Шрифт:
Интервал:
Закладка:
Что такое, например, Солнце? Это золотой телёнок. Его рождает по утрам, принимая облик коровы, богиня неба Нут. За день телёнок взрослеет, становится быком; бык этот — воплощение Ра. Вечером бык совокупляется с коровой Нут; после этого Нут проглатывает солнечного быка, а утром рождает опять. «Ра воскресает в своём сыне».
В то же время Солнце — это не телёнок, а золотой диск. Хепри в облике жука-скарабея катит его по небу до зенита и передаёт Ра. Бог Солнца перевозит диск в Ладье Вечности (дословно: «Ладья Миллионов Лет») на запад и там отдаёт его богу Атуму, который, в свою очередь, опускает диск за горизонт (илл. 3). Ночью Солнце по водам подземного Нила, протекающего через Загробное Царство, перевозят обратно на восток.
А что такое небо? Это и река, по которой плывёт Ладья Вечности, и крылья коршуна, и тело богини Нут (когда Нут мыслится [15] женщиной), и её живот (когда богиня принимает облик коровы (илл. 4)). Эти разноречивые мифологические образы возникли в разные периоды истории Древнего Египта, но в сознании египтян они потом сосуществовали все одновременно.
Чтобы понять это, надо прежде всего вспомнить, что миф и сказка — не одно и то же. Сказка — всегда заведомый вымысел, а миф — всегда правда. Миф представляет собой вполне определённую картину окружающего мира и определённую систему взглядов на жизнь. Любой народ, любая эпоха по-своему пытаются объяснить окружающий мир, смысл жизни, выработать некую иерархию ценностей, — и создают свою мифологию (хотя термин этот в данном случае, может быть, и не совсем удачен). Мифология же иногда бывает более рационалистична, иногда — менее, но во всех случаях она содержит помимо рационального также и поэтический элемент. В египетской же мифологии поэтичность доминирует. И вполне естественно, что в поэзии небо может быть одновременно и рекой, и крыльями птицы, и женщиной, и коровой. Это — символы, «поэтические определения» неба.
Илл. 4. Небо в образе коровы со звёздами на животе. Спереди и сзади Небесную Корову поддерживают боги-хранители; в центре (с поднятыми руками) — бог ветра и воздуха Шу; перед ним и позади него — вечерняя и утренняя ипостаси Ладьи Солнца.
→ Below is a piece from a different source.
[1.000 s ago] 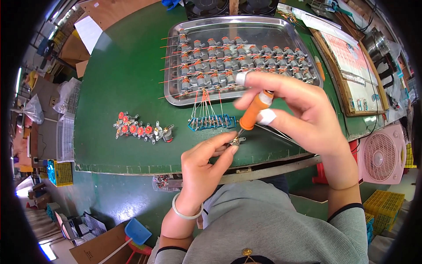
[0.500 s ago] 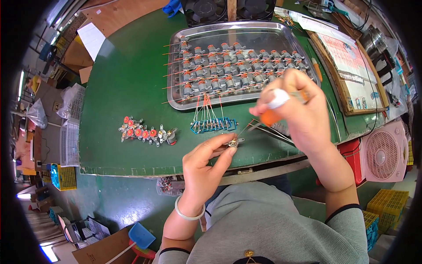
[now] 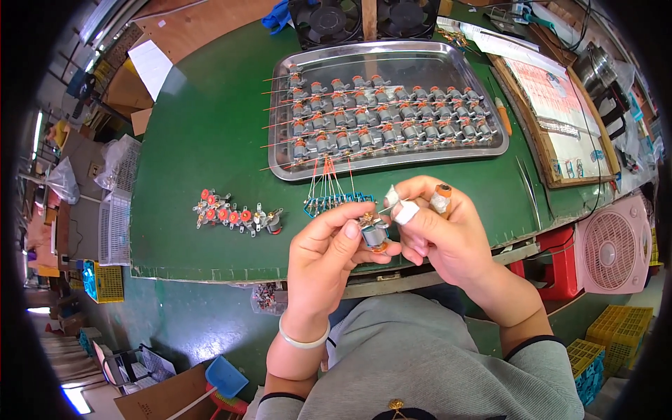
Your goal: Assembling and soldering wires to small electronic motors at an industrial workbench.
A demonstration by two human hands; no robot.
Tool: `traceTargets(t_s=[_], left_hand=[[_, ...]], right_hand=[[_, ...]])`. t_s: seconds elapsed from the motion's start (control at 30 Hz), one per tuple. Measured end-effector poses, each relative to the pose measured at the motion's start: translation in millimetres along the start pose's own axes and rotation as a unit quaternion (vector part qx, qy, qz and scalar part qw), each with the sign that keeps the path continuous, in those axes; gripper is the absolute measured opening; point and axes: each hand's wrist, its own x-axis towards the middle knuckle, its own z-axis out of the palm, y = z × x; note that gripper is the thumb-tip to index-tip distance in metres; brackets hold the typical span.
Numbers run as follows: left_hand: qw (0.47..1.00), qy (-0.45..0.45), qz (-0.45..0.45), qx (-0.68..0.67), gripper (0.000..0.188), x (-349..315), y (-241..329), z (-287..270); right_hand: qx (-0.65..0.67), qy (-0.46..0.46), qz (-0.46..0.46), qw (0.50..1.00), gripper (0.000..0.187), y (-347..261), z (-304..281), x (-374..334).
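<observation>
My left hand point(image 3: 324, 245) pinches a small grey cylindrical electrical part point(image 3: 373, 236) with metal lugs and an orange end, above the table's front edge. Closed close beside it is my right hand point(image 3: 448, 234), its white-taped fingertips almost at the lugs. A small hand tool with a brown-ended handle point(image 3: 442, 192) sticks up between its fingers; a thin tip points at the part, and the rest is hidden. Behind my left hand lies a bundle of blue-framed pieces with orange-tipped leads point(image 3: 334, 203), partly covered. Several loose parts with red ends point(image 3: 225, 215) lie to the left.
A metal tray point(image 3: 294, 170) behind my hands holds rows of similar grey parts threaded on thin wires. Two black fans point(image 3: 329, 22) stand behind it. To the right are an orange-handled tool point(image 3: 502, 117), a wooden-framed board with papers point(image 3: 549, 105) and a pink fan point(image 3: 610, 245).
My right hand has come down and left from near the tray's front right corner to the part. My left hand has turned the part, so its grey body and orange end now show.
</observation>
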Motion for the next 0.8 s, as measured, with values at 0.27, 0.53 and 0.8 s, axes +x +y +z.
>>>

Прорисовка одного из изображений «Книги Коровы»; XIX династия.
«Ни от одного египтянина не ждали, что он будет верить какому-то одному представлению о небе, поскольку все представления [16] принимались как правомерные одними и теми же теологами, — отмечает Р. Антес. — Более того, поскольку у египтян было столько же здравого смысла, сколько и у нас, мы можем с уверенностью сделать заключение, что никто, кроме, возможно, самых наивных, не воспринимал комбинированное изображение Небесной Коровы в буквальном смысле. Это заключение подтверждается тем фактом, что в тех же царских гробницах, построенных около 1300 г. до н. э., существуют (и) другие изображения неба. <...> Всякий, кто стал бы искать в этих изображениях передачу действительной формы неба, мог бы лишь совершенно запутаться. Следовательно, они должны были служить только символами неба. Разбираемая нами картина — художественное сочетание символов, каждый из которых отражает небо и небеса. <...> Нет сомнений, что в самом начале их истории, около 3000 г. до н. э., египтяне понимали, что идею неба нельзя постичь непосредственно разумом и чувственным опытом. Они сознательно пользовались символами для того, чтобы объяснить её в категориях, понятных людям их времени. Но поскольку никакой символ не может охватить всю суть того, что он выражает, увеличение числа символов скорее способствует лучшему пониманию, чем вводит в заблуждение».[3]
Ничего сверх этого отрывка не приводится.